Inspired by Trader Joe’s unpublished deal of the week; Tofurky $4.99 each. A pescetarian sucker for a stuffed hunk of tofu, I snatched up a pair of the featherless treats. Being lazy and pressed for time, I wanted to come up with something that would require minimal preparation and offer optimal tastiness. Deep fry? No. Boil? Ew. Crock pot?? Now you’re talking…
I scoured the web for Tofurky slow cooker recipes and came across a few. The recipe I created is an adaptation of the 3 or 4 recipes I found.
1/2 Brown Onion
2 Medium Red Potatoes
1 Large Golden Potato
16 oz. Vegetable Broth
1 Onion Soup/Onion Dip Powder Mix (this is certainly not a low-sodium dish)
First I cut up the onion, potato and carrots (ok, I cheated and bought baby carrots). Then I dumped half of the veggies into the crock pot where I already had the vegetable broth and onion soup packet mixed together.
I then put the rest of the veggies in and left the Crock Pot to cook on High for 2 1/2 hours.
This is what I had after about an hour. The Tofurky was starting to get warmer, and the veggies were softening up.
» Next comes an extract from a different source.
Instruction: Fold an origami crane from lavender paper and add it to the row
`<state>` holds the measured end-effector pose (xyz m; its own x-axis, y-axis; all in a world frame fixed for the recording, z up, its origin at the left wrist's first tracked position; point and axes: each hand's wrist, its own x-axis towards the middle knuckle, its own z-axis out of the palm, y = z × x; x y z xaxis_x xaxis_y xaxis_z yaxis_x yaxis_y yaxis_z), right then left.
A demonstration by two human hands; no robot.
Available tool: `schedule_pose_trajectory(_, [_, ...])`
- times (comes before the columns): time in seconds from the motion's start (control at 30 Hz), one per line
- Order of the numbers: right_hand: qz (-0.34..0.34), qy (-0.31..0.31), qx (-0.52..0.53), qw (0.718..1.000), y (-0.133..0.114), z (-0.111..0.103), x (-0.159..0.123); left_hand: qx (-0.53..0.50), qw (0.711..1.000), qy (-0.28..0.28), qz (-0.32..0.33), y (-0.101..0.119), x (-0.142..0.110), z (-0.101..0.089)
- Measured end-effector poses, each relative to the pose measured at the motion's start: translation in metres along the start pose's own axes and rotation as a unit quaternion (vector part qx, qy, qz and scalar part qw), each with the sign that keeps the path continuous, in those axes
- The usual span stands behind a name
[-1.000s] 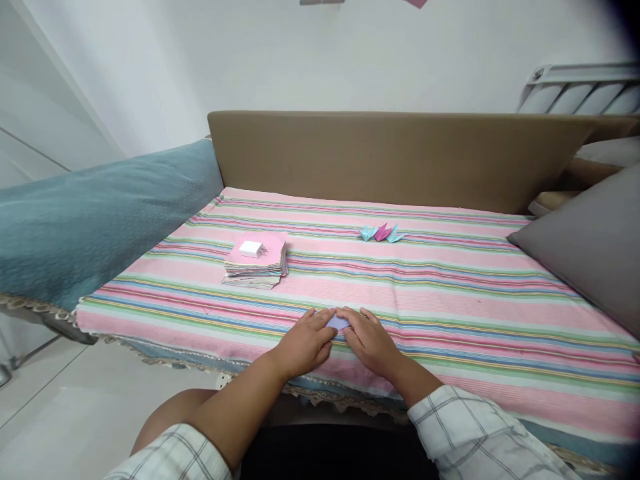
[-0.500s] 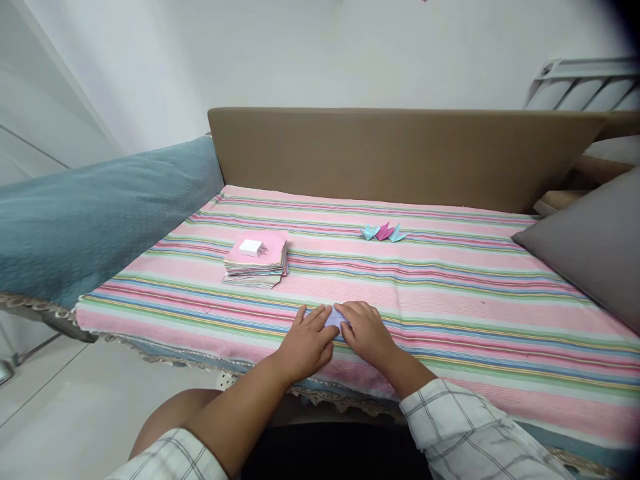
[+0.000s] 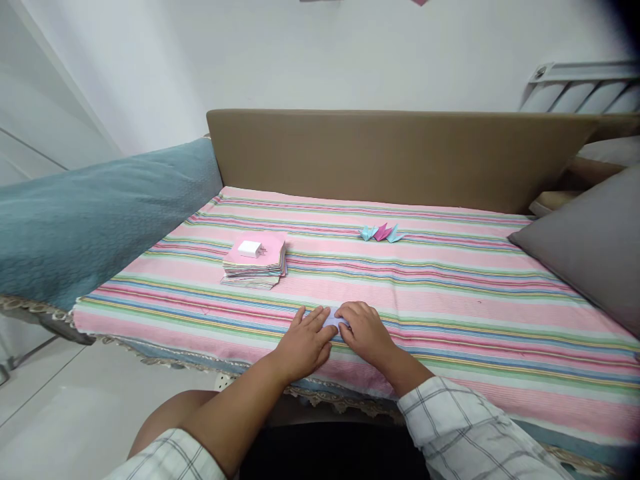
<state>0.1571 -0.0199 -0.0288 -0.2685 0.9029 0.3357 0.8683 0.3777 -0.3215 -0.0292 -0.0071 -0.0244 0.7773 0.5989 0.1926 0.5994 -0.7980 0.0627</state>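
A small piece of light purple paper (image 3: pixel 333 320) lies on the striped cloth between my hands, mostly covered by them. My left hand (image 3: pixel 306 343) rests flat over its left part, fingers spread and the thumb pointing across the sheet. On the right side, my right hand (image 3: pixel 366 330) has its fingers curled and its thumb bent in, gripping the paper's edge. How the sheet is folded is hidden under the fingers. Farther back stand folded paper cranes (image 3: pixel 383 232), light blue and magenta, side by side.
A stack of square coloured paper (image 3: pixel 255 270) sits to the left, with a white charger plug (image 3: pixel 250 249) on top. The pink striped cloth (image 3: pixel 450 300) covers the seat. A grey cushion (image 3: pixel 590 247) is at the right, a brown backrest (image 3: pixel 390 157) behind, a blue-covered armrest (image 3: pixel 110 207) left.
The view has tilted very slightly. Both hands stay at the paper; my right fingers seem a little more bent, otherwise nothing has visibly moved.
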Motion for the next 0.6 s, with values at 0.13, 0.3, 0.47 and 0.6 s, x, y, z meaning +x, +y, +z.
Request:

After this point I decided to set a timer to lift the lid every half hour to baste the pseudo-bird in the juices in the crock pot.
The “meat” juices began bubbling after about 1 1/2 hours, and the house was filled with the sweet aroma of a winter’s tofu slaughter.
I was pleasantly surprised when, after about two and a half hours, I pulled out my Tofurky roast from the slow cooker and saw it in all its glory. During the cooking process it had soaked up all the juices, and was so much more moist than the usual oven preparation method. The veggies were all soft, but not nursing home mushy, and there was a good amount of juice in the bottom of the crock pot for the “meat”.
My futile attempts at something resembling food photography:
How did it taste?
First impression, it was a lot more moist than from the oven. Which, as word of warning to those of you who already do not like the soft texture of Tofurky, you will most likely not enjoy this preparation. Making it in the crock pot left me with a much softer product, and as such, it resembled meat even less than the traditional cooking method. But, for anyone not looking to be tricked into actually believing they are eating turkey, this is definitely the way to go. This Tofurky had tons of flavor, and it was practically busting apart when I carved it because of how much juice it had absorbed into the center. The partner was in agreement that it tasted awesome, although he wished I had put in some celery (duly noted for next time). We have plenty left over from the meal, and will most likely be eating open faced Tofurky sandwiches for the next few days.
I have another Tofurky waiting in the freezer for a new prep next weekend… Any suggestions??